Не скажу, что любил его, но он хоть не говорил, твоя мама сегодня ночью была очень рада встретить Санта-Клауса. И это уже кое-что.
– Как ты думаешь, что будет, если я появлюсь у вас? – спросила Эстер.
– Не знаю, – сказал я. – Последний посторонний человек заходил в квартиру больше десяти лет назад. Она согласна общаться только с налоговым инспектором.
– И никто никогда не звонил в дверь?
– Ну как же. Минимум трое. Их не остановило предупреждение, что к актрисе Ребекке Веер не рекомендуется заходить ни под каким предлогом. Дерьмово, когда у человека так много любовников и знакомых.
– Не употребляй плохие слова.
– Правда, дерьмово. Могу еще крепче. Словом, поначалу оставалось только трое неосведомленных, но мама с точностью хирурга знала, кому что надо сказать еще в дверях, чтобы у них на всю оставшуюся жизнь пропало желание наносить ей визиты. Когда пришла первая посетительница, мама похвалила ее мужа, когда пожаловал второй гость, она передала привет его любовнице, когда вошла третья знакомая из прошлой жизни, достаточно было обругать ее парикмахера.

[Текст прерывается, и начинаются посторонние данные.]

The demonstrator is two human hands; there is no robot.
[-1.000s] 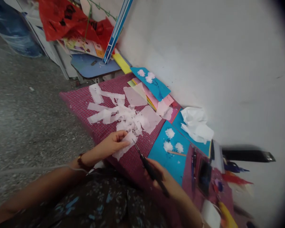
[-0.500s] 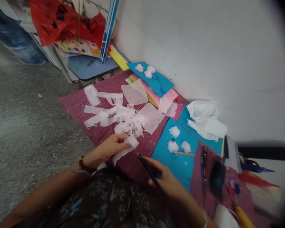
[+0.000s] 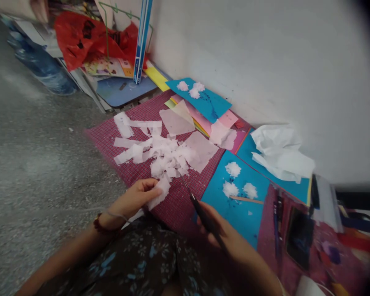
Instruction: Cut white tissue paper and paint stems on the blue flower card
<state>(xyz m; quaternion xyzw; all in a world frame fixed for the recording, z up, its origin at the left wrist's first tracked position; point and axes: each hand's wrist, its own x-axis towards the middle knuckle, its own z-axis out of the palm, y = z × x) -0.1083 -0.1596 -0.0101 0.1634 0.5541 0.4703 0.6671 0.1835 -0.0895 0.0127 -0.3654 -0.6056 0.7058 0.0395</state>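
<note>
My left hand point(image 3: 142, 195) pinches a piece of thin white paper point(image 3: 160, 193) between thumb and fingertips, just in front of the paper pile. In my right hand point(image 3: 217, 226) is a slim black-handled tool point(image 3: 205, 216) with a thin pointed metal tip. That tip points up and left, near the pile's front edge and apart from the held paper; its exact kind is unclear. Torn white paper strips and scraps point(image 3: 166, 152) lie heaped on the red checked cloth point(image 3: 107, 131). Right of them, a blue sheet point(image 3: 216, 189) bears three fluffy white paper tufts point(image 3: 231, 190).
Crumpled white paper point(image 3: 280, 152) lies at the right by the wall. Another blue card point(image 3: 200, 100) with pinkish tufts rests on coloured sheets behind. A dark phone point(image 3: 299, 236) and pens point(image 3: 277, 226) are at right. A large bottle point(image 3: 43, 65) stands on the floor.
My right hand has raised the tool's tip up and forward to the pile's edge. My left hand has shifted slightly left with its paper. The view has turned slightly left.
</note>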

На самом деле, человек не такое уж сложное животное. Но у него, в отличие от животных, прекрасно работает воображение. Участковый врач добрался до ее комнаты только потому, что мама решила – его вызвал я. Она думала, я собираюсь упечь ее в дурдом. А он пришел только потому, что актриса Веер несколько месяцев назад забыла подписать какие-то бумаги.
– И?
– Ничего. Мама несказанно обрадовалась неожиданному визиту и пожаловалась, что у нее болит поясница. Она даже показала, где, за что господин доктор был ей очень благодарен. Меня отправили в продуктовый за пирожными и бутылкой розового. Она тем временем попросила прощения за беспорядок, такая уж у артистов жизнь, сплошная суета, похвалила твидовый пиджак господина доктора и оставила автограф на бланке рецепта.